Ambos corrieron hacia el frente, pronto el hombre comenzó a subir hacia otro sendero con ayuda de un árbol. Subió lo más rápido que pudo y ahora su ballesta estaba colgada en su espalda. Ana notó rápidamente su chaleco de alas. Vaya, realmente había sido un ángel para ella en ese momento, pero no se confiaba aún, no sabía sus intenciones realmente. El hombre ya estando arriba le ofreció su mano para que ella pudiera subir también, pero ella dudo un poco. Miró a los caminantes que venían voraces hacia ellos y la tomó rápidamente. Con un poco de dificultad logró subir gracias a el apoyo de él, por lo que ambos siguieron corriendo hacia lo desconocido, o bueno, al menos para Anne.
Corrieron unos minutos más, pronto el bosque comenzaba a verse despejado y paró un momento para recuperar el aire. El hombre se detuvo también y pronto se volteó hacia la chica que estaba detrás de él que ahora estaba apuntándole con su pistola y lo miraba con el ceño fruncido.

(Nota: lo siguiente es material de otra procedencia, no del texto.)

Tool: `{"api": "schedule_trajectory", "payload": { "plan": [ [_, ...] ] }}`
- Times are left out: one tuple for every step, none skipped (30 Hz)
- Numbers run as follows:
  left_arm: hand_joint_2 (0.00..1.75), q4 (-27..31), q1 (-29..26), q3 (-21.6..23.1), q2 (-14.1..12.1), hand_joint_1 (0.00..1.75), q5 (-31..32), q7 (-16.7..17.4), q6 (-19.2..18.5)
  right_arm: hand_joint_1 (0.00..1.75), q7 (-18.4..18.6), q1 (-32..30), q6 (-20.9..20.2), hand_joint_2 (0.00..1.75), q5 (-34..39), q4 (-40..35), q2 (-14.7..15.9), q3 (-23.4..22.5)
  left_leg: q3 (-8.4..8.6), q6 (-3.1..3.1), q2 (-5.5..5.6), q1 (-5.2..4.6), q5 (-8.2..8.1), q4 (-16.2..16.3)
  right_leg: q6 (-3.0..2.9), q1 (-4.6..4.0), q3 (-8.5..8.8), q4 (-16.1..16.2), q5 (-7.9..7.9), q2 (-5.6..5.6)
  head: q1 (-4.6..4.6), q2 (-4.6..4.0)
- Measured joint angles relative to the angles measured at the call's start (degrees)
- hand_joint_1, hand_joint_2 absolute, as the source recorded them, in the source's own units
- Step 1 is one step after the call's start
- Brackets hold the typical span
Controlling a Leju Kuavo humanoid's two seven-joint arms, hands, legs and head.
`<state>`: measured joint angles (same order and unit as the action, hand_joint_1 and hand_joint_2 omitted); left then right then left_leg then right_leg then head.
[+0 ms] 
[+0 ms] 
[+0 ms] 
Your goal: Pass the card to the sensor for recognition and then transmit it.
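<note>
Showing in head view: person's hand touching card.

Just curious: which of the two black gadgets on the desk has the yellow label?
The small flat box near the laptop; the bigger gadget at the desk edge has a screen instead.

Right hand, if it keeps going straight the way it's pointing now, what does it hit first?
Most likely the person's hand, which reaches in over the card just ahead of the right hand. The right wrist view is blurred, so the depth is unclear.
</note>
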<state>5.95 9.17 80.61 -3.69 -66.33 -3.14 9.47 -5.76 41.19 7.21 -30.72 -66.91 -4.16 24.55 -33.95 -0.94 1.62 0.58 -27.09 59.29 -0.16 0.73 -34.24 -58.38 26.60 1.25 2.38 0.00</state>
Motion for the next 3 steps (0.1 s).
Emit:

—Hey... -murmuró el hombre mientras levantaba ligeramente las manos en el aire.
— ¿Por qué me salvaste? ¿Crees que así podrás hacerme daño tú? -preguntó desafiante. Se había cruzado con unos tipos así anteriormente. El hombre negó con la cabeza.
—No voy a herirte, solamente quise ayudar.
— ¿Qué hacías en el bosque solo? -preguntó aún con la pistola apuntándole directamente en la cabeza. El hombre la miró tratando de examinar más allá de aquella fachada de lobo que quería demostrarle la joven.
—Estoy buscando a alguien.
La joven lo miró atenta, no sentía que él fuera malo, pero no iba a verse desprotegida. Bajó la pistola lentamente mientras le hombre le seguía mirando. Él tenía razón, además le había ayudado a salir de aquella horda.
—Gracias por ayudarme... soy Anne.
—Daryl.
Ambos se miraron mientras trataban de ver más allá de su fachada, querían ver si realmente podían confiar en ambos, al menos en ese momento.